YOUR OBJECTIVE:
Within the entries below, output exactly the lines between the line containing "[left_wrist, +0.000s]" and the line containing "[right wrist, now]", inclusive, and omit any picture.

-------

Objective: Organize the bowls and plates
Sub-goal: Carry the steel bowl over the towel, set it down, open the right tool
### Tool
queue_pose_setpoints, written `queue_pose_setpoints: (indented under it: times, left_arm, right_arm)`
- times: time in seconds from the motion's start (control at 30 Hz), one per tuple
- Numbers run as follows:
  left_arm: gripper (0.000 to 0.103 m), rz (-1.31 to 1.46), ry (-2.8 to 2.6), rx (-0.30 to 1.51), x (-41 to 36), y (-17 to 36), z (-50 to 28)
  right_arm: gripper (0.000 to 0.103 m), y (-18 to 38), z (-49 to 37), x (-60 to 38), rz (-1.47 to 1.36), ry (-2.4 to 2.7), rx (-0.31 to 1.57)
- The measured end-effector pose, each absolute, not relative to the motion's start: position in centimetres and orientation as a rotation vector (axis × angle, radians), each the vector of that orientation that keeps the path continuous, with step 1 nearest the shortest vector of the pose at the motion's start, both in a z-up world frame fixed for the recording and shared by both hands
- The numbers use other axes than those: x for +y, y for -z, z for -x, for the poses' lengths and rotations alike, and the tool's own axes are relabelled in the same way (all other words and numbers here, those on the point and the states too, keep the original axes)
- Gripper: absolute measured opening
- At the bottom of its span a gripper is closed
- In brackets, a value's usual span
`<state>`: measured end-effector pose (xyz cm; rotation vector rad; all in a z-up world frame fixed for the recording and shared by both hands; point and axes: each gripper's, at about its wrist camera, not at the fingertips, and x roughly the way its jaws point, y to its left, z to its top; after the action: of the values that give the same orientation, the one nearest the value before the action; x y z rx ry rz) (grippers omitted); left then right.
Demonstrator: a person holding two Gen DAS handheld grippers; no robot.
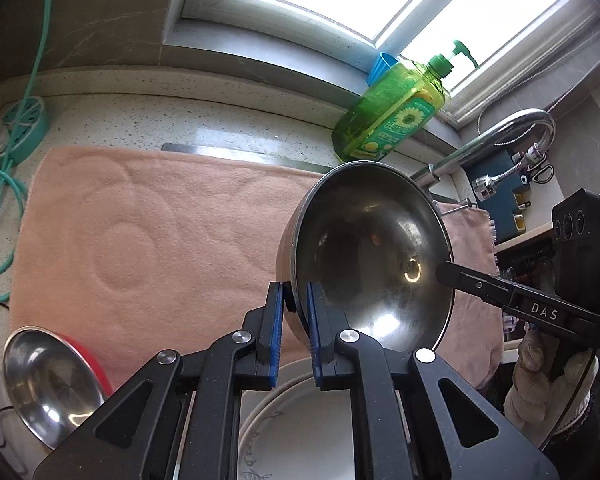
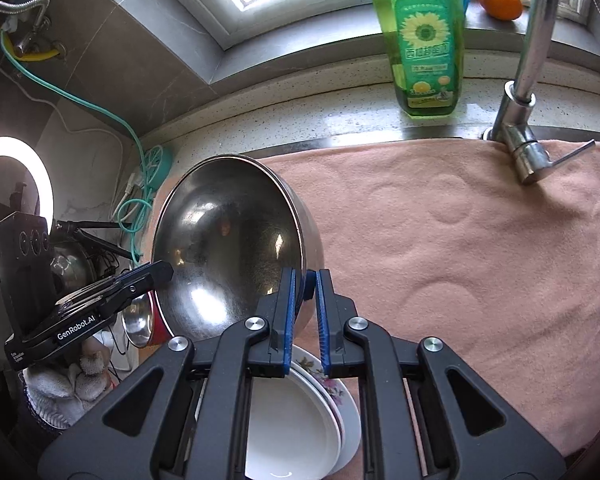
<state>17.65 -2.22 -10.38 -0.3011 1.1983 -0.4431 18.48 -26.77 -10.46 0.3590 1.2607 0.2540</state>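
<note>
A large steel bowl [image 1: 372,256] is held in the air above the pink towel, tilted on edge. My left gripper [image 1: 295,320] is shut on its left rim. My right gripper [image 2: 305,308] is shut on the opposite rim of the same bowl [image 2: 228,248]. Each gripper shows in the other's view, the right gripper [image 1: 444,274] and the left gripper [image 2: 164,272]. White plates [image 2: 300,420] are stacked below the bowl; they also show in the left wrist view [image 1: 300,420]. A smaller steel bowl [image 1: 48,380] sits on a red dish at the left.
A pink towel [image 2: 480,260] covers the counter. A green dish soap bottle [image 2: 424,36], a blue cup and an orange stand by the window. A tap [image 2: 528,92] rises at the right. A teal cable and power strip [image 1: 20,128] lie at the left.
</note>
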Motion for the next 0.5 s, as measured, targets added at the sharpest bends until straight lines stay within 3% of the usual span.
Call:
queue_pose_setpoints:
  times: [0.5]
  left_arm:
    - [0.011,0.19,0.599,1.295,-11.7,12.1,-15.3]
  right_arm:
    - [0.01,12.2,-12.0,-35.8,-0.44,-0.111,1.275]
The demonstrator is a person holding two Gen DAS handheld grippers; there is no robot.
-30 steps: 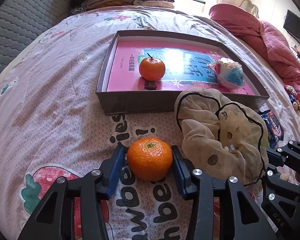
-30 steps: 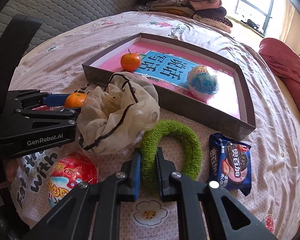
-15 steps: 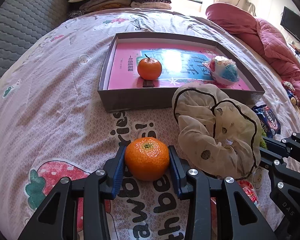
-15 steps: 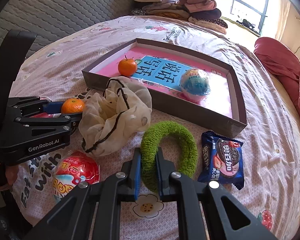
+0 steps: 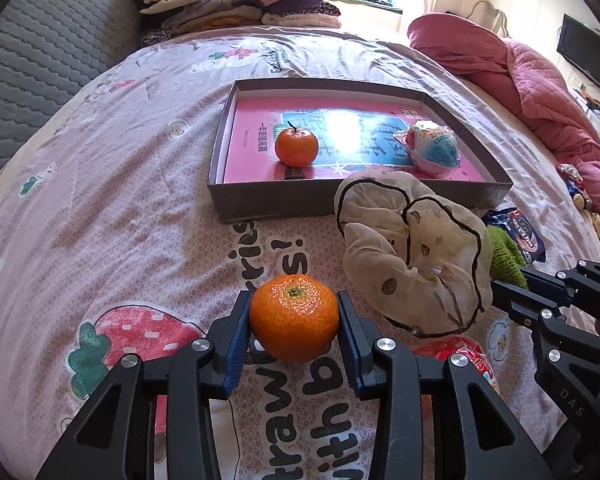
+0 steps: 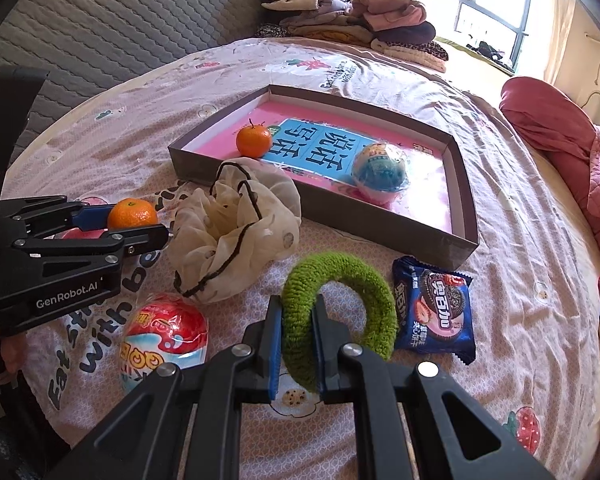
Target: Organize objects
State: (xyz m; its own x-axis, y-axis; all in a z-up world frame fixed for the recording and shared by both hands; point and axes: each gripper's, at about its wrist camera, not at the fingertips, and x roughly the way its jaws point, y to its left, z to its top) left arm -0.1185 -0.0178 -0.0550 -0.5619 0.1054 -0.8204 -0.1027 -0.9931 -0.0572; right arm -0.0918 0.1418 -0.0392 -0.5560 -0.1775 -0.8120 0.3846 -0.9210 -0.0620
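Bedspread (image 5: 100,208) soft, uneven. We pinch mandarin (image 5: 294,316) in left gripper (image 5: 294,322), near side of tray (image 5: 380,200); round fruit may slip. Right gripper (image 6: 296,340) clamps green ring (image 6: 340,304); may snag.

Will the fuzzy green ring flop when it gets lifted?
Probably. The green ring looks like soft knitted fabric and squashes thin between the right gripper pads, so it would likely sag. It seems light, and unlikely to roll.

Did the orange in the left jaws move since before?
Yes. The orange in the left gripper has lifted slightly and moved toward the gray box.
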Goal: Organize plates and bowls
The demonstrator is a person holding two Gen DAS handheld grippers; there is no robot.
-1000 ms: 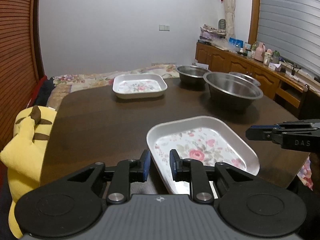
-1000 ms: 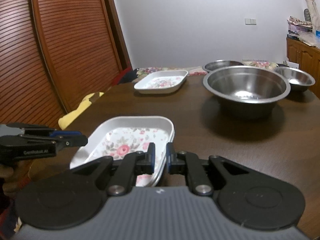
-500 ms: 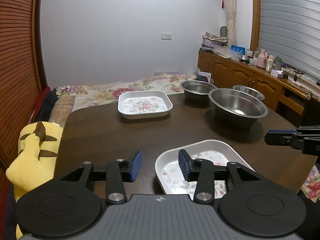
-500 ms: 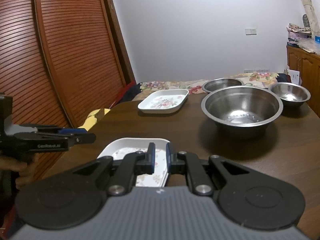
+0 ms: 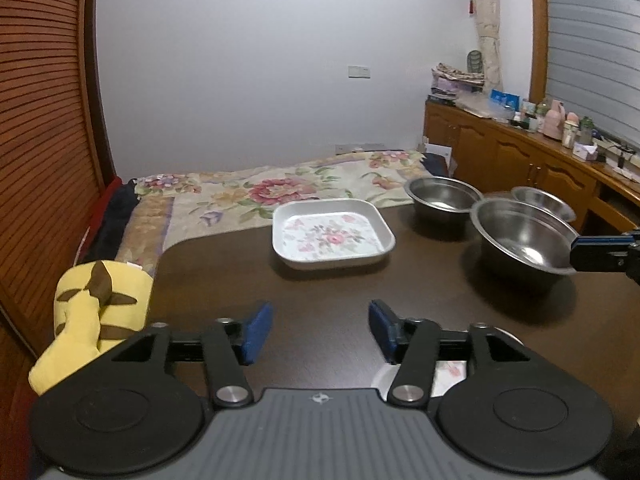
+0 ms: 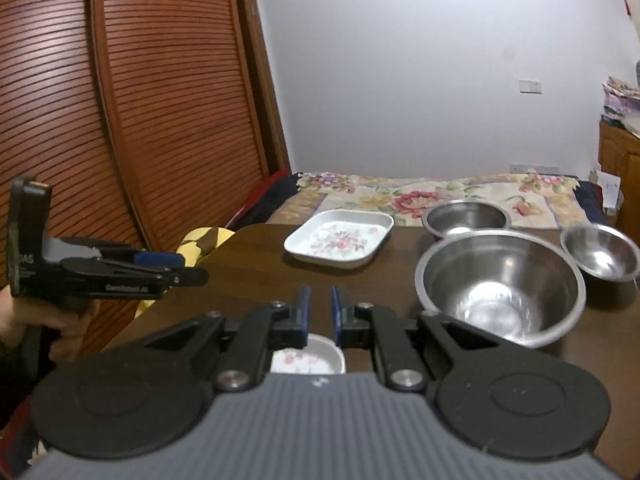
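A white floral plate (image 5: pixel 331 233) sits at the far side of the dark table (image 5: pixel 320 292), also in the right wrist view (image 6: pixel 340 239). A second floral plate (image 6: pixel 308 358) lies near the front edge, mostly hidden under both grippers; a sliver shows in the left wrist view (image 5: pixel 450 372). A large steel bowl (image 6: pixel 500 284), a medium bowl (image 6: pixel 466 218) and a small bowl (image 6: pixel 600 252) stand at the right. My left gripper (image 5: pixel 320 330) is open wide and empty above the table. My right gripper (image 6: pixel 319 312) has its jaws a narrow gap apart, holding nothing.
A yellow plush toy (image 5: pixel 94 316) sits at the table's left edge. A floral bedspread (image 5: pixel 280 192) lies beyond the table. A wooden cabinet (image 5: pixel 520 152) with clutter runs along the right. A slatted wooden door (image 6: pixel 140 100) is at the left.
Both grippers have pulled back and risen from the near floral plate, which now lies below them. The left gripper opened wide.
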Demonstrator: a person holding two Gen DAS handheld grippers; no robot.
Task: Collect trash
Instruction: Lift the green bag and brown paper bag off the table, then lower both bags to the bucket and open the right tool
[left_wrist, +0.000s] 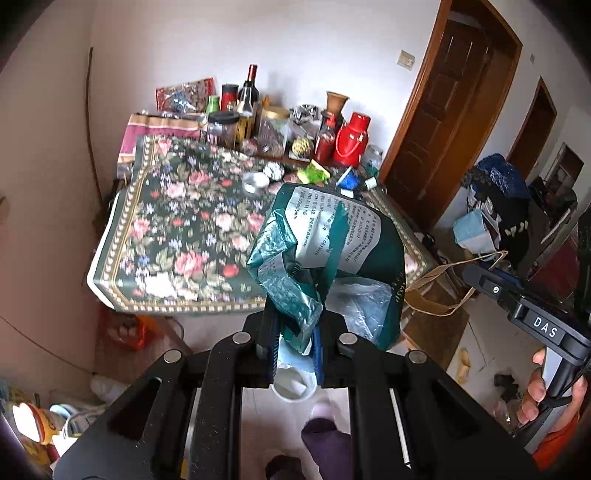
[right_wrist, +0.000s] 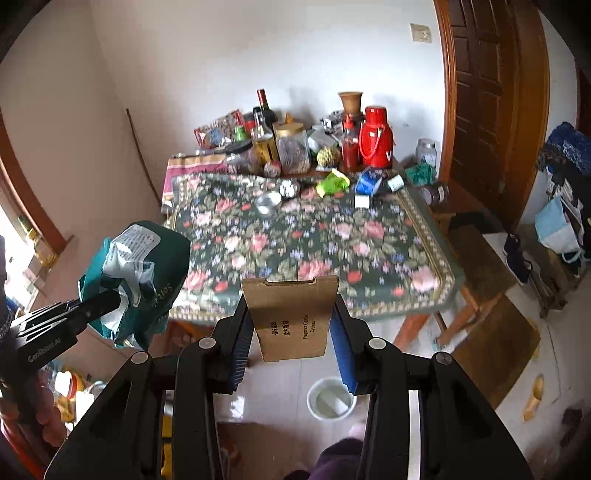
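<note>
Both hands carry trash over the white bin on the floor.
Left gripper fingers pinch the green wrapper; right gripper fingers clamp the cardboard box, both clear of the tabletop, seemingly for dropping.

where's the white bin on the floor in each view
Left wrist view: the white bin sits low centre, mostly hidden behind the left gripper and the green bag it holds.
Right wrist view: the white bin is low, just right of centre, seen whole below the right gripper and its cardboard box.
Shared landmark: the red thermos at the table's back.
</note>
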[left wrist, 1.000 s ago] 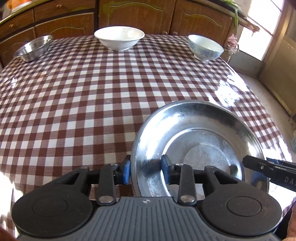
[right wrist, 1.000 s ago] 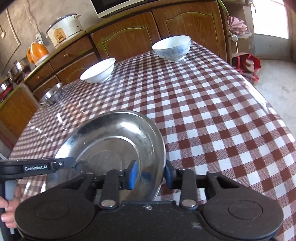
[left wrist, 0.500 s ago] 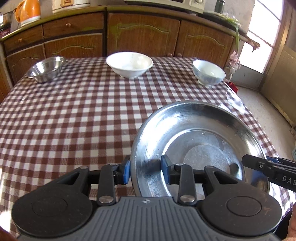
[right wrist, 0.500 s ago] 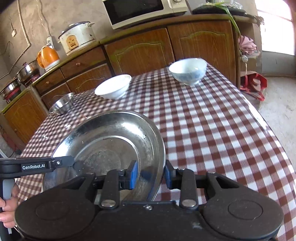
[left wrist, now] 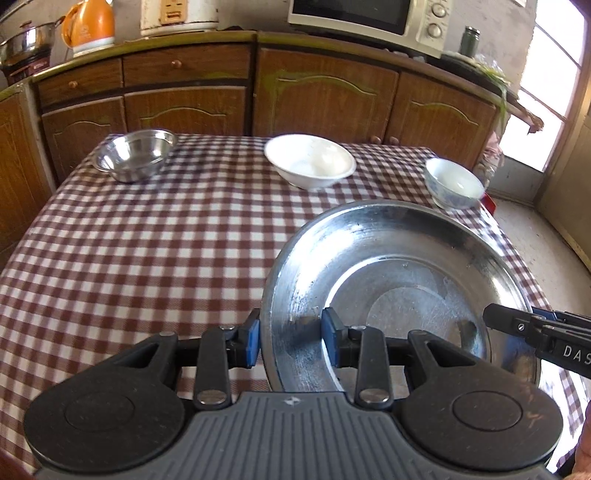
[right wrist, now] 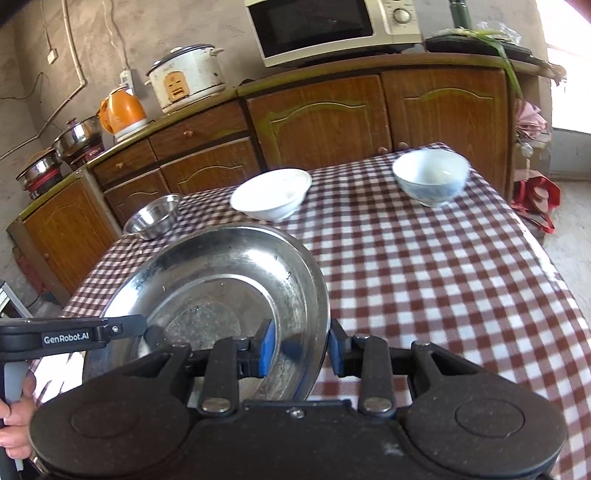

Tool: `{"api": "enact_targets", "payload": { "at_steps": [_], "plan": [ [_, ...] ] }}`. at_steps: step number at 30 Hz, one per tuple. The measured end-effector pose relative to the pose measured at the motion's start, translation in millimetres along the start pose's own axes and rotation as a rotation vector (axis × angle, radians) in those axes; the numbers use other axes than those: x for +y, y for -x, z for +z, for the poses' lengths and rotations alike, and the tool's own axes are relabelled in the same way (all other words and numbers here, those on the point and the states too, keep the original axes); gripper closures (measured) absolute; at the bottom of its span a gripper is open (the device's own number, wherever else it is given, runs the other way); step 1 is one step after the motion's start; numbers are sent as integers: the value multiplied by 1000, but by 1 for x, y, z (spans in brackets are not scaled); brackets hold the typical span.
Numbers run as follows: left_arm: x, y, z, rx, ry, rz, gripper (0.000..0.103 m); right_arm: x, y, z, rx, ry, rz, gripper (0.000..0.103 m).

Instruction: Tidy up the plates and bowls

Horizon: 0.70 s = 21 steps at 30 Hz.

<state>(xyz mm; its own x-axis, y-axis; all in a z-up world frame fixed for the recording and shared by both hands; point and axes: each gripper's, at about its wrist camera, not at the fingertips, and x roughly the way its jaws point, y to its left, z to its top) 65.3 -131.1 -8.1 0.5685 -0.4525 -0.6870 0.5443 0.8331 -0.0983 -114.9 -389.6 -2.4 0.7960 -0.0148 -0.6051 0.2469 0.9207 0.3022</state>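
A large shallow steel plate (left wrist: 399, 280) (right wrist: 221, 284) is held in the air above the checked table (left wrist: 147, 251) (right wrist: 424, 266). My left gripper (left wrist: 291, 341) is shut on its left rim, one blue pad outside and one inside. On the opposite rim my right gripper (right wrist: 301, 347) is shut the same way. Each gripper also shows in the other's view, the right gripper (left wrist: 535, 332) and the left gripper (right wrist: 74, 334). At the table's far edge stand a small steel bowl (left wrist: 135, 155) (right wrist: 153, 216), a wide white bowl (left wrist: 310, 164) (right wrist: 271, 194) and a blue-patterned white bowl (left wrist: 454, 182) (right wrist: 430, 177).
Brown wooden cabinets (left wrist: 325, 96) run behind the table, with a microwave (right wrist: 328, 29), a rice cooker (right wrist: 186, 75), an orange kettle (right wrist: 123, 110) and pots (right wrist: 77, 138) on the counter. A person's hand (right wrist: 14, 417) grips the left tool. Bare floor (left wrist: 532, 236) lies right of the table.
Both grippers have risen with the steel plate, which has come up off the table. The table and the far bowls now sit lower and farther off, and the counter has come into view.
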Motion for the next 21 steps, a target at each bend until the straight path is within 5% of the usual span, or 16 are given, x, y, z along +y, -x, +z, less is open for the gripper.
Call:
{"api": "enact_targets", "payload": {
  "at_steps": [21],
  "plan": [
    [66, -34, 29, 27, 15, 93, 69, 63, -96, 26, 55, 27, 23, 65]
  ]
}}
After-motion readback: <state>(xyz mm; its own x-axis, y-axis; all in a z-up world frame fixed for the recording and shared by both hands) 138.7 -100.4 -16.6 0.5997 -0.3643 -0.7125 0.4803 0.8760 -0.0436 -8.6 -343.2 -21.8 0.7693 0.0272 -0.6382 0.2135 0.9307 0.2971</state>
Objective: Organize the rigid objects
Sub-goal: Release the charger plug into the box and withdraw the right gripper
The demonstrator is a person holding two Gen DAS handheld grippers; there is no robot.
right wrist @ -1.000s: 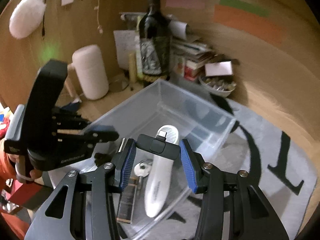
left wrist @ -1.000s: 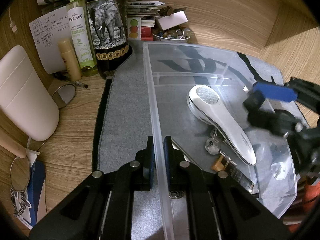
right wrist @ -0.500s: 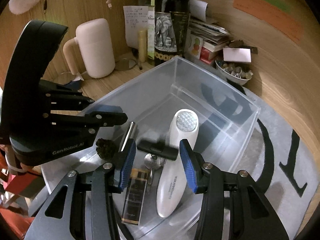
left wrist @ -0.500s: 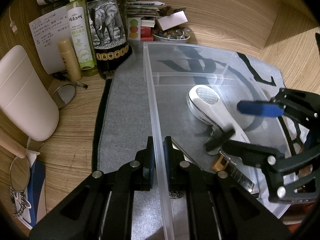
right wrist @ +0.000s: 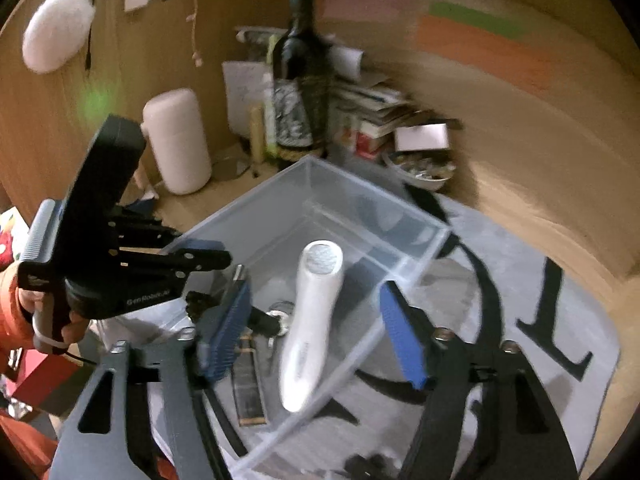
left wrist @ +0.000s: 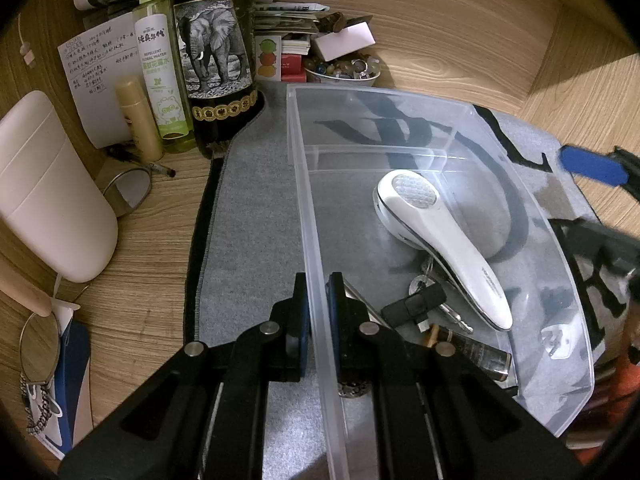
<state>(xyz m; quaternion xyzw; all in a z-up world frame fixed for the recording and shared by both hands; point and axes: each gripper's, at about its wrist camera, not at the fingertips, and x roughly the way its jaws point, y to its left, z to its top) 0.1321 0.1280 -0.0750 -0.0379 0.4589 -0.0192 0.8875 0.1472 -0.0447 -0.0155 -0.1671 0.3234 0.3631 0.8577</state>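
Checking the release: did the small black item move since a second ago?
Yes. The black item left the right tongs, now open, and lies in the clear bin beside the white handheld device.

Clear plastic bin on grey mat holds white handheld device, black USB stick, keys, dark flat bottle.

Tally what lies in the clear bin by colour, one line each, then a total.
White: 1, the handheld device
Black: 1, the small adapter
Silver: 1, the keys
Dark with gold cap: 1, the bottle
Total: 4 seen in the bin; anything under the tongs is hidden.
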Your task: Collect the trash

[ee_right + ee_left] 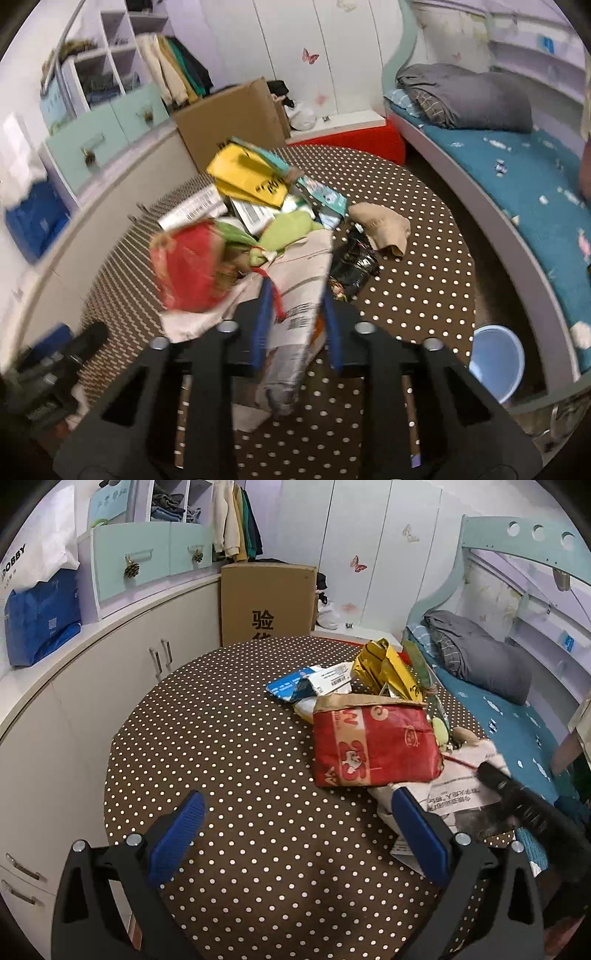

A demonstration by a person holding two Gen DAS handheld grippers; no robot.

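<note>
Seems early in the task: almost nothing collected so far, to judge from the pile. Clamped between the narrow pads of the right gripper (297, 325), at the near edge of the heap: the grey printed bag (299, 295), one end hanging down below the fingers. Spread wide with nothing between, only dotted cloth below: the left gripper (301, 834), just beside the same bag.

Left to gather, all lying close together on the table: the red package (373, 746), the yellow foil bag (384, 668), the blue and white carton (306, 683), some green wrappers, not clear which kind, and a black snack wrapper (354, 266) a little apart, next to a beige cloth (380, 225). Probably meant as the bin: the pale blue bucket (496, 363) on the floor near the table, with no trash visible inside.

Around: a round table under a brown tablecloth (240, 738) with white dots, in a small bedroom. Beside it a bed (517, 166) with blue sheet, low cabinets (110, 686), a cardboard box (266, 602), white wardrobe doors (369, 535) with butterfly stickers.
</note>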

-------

ANSWER SECTION:
[left_wrist, +0.000s] 
[right_wrist, +0.000s] 
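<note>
Both hands carry trash over the white bin on the floor.
Left gripper fingers pinch the green wrapper; right gripper fingers clamp the cardboard box, both clear of the tabletop, seemingly for dropping.

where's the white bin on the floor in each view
Left wrist view: the white bin sits low centre, mostly hidden behind the left gripper and the green bag it holds.
Right wrist view: the white bin is low, just right of centre, seen whole below the right gripper and its cardboard box.
Shared landmark: the red thermos at the table's back.
</note>
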[left wrist, 1.000 s ago] 
[right wrist, 1.000 s ago] 
[left wrist, 0.500 s ago] 
[right wrist, 0.500 s ago] 
[left wrist, now] 
[right wrist, now] 

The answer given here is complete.